**Required action:** All that should be output is the block of lines below from the line with "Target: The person" to the line with "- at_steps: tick", both included, exactly as written.

Records from a collection
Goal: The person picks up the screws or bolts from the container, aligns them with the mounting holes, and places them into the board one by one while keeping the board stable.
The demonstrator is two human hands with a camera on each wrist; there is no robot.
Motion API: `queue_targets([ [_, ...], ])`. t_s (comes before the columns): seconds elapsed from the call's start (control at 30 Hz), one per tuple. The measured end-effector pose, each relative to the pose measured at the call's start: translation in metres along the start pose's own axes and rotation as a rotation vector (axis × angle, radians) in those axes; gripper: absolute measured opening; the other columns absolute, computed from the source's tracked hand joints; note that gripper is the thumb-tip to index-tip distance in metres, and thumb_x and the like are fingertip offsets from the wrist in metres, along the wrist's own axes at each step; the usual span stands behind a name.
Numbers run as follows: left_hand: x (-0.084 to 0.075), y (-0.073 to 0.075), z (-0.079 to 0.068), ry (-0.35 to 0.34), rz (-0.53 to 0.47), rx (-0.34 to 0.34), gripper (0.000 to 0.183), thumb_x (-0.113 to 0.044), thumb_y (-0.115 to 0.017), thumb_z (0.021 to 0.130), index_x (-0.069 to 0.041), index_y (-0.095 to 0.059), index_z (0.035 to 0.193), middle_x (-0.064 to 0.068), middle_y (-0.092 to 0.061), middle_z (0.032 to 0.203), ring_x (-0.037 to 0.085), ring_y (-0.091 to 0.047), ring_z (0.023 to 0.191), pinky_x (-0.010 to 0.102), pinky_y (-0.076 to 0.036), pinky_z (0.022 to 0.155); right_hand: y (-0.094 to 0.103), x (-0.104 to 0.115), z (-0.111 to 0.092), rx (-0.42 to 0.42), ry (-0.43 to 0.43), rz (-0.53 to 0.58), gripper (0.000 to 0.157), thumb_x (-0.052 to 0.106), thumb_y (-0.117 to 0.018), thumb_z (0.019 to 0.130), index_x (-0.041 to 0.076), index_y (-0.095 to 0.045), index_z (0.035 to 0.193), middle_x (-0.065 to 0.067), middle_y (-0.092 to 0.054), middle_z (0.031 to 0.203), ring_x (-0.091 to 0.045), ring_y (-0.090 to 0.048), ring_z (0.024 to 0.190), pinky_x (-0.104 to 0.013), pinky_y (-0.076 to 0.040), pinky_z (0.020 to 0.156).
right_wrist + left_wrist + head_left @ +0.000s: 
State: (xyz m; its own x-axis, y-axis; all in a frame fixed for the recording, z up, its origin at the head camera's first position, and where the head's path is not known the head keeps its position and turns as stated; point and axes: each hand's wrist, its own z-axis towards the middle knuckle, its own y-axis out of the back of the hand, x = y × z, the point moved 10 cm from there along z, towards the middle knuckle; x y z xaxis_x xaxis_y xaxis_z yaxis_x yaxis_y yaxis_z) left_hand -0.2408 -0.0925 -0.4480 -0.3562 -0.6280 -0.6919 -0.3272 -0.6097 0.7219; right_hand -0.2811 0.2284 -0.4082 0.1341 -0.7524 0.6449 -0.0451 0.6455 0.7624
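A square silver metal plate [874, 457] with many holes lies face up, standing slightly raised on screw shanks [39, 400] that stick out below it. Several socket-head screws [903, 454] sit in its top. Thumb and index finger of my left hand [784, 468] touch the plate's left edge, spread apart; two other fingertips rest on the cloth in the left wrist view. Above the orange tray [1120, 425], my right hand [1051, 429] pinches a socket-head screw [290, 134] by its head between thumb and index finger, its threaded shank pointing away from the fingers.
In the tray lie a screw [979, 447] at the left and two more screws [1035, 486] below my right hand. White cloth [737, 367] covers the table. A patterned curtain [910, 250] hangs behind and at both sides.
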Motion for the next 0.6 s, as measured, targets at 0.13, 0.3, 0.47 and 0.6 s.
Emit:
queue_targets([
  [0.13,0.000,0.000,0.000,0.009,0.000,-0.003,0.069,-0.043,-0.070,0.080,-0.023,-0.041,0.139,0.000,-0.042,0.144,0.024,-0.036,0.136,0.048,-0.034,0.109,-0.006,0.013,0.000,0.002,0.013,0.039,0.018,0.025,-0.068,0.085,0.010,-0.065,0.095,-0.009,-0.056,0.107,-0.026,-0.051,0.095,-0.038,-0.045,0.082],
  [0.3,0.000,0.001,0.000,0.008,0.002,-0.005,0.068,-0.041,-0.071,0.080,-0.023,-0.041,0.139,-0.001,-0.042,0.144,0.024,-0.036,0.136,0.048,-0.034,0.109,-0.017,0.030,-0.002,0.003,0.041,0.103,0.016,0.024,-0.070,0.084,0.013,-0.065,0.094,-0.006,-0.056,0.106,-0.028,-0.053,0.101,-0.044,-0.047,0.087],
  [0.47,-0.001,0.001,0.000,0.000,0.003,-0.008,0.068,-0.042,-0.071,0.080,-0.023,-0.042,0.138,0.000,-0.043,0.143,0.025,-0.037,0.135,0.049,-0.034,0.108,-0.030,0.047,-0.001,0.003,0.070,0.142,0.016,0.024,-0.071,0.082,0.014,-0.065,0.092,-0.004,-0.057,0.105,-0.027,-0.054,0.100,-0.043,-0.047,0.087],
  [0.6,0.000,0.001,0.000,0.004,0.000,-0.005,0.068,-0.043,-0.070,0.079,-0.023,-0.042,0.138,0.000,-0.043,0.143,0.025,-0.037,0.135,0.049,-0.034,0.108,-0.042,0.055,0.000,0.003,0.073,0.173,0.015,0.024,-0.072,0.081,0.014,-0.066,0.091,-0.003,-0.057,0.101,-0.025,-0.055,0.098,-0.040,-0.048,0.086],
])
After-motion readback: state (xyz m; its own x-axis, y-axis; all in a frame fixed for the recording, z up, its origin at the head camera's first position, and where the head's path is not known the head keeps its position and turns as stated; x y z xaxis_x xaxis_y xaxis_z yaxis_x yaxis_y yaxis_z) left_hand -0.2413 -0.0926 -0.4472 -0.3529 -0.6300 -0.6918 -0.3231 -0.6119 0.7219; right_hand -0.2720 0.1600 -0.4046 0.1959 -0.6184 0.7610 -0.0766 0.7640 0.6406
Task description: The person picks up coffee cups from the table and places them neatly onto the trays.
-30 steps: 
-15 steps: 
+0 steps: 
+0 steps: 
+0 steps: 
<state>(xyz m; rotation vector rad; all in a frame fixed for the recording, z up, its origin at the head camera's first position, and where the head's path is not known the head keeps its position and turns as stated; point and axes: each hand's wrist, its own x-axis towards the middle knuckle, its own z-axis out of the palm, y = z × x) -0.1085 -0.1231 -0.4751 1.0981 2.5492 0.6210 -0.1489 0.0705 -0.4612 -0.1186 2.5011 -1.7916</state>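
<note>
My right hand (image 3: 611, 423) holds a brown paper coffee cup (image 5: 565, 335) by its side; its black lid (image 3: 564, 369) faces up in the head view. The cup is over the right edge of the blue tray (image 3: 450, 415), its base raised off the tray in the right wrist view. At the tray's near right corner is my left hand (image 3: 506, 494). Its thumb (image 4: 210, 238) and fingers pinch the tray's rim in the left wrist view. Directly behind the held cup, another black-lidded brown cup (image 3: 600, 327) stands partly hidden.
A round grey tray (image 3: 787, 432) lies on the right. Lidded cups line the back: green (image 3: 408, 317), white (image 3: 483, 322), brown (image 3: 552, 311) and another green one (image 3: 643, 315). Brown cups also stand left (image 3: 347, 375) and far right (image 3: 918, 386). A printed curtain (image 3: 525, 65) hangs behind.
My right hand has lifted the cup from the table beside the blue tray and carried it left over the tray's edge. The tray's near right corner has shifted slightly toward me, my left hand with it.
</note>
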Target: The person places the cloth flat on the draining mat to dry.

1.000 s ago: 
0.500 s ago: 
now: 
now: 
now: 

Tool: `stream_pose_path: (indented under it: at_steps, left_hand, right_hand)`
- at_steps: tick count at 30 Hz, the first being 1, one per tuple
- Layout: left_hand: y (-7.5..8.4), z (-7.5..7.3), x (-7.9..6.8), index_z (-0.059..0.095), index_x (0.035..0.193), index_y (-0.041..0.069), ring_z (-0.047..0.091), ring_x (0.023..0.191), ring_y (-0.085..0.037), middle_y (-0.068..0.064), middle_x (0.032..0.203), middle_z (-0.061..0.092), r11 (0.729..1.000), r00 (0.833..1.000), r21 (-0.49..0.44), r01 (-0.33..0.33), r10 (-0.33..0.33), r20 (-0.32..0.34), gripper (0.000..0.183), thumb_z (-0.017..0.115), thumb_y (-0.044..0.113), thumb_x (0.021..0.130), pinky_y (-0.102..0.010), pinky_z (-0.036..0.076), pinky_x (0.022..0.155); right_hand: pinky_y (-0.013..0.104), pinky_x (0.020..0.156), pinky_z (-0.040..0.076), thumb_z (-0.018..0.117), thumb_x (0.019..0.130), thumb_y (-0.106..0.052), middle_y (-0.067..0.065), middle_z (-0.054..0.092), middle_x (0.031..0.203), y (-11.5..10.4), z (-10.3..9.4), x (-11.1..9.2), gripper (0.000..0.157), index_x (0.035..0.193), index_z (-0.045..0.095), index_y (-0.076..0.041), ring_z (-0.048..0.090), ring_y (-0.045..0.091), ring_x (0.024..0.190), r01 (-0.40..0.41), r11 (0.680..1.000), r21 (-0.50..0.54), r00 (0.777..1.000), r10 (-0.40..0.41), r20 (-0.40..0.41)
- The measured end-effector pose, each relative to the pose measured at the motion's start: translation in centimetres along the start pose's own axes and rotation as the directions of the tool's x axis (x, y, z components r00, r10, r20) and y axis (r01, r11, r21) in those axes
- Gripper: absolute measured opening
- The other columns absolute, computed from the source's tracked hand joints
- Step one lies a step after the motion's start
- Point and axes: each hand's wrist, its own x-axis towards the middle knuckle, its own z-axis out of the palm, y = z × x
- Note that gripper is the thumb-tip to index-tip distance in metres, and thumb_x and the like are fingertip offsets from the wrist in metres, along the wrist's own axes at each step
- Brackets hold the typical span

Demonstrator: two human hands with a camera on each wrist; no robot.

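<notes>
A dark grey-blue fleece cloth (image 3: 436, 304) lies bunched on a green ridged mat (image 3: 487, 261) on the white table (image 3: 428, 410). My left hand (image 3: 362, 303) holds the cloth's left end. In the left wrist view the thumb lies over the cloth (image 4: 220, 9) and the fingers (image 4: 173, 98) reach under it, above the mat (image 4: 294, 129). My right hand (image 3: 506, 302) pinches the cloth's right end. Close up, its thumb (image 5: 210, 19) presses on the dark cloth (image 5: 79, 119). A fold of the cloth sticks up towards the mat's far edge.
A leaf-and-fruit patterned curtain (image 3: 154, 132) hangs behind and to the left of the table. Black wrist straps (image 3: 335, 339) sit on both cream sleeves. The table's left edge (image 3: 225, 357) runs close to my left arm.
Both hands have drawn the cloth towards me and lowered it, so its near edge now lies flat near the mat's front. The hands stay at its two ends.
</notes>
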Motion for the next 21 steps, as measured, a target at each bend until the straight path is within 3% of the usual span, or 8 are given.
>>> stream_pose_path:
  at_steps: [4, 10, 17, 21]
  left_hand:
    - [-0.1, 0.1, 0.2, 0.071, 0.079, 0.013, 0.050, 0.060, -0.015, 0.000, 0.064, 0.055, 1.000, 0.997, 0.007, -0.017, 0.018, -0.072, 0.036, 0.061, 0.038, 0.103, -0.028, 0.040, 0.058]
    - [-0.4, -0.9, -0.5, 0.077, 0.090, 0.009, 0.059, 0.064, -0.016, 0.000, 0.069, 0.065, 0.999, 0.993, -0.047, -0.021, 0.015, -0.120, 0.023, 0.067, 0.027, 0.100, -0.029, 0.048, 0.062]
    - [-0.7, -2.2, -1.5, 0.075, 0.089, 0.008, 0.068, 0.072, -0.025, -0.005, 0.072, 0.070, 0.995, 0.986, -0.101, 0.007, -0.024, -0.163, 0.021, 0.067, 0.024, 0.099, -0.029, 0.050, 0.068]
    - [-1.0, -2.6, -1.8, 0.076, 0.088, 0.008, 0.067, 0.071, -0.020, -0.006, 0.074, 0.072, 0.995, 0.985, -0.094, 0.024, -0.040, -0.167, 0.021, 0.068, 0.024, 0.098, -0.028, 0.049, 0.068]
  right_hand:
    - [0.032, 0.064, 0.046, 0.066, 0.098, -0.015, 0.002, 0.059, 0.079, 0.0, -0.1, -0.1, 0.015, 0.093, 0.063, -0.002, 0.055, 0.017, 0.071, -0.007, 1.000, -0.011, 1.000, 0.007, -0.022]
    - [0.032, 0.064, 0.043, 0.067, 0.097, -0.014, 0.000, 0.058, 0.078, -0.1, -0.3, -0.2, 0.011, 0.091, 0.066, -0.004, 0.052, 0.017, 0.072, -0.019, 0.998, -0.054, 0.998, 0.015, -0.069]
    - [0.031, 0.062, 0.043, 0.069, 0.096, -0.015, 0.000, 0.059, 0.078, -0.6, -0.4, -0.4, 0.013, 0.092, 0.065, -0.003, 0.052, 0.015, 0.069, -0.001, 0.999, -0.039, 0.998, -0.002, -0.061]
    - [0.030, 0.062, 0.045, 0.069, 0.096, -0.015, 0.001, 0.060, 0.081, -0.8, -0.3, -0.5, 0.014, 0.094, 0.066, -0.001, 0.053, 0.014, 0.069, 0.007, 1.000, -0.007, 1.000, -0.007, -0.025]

**Task response:**
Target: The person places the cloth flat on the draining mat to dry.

1.000 s ago: 
0.500 s ago: 
now: 
now: 
now: 

Tool: `stream_pose_path: (indented under it: at_steps, left_hand, right_hand)`
- at_steps: tick count at 30 Hz, the first being 1, one per tuple

The response to the exercise is complete.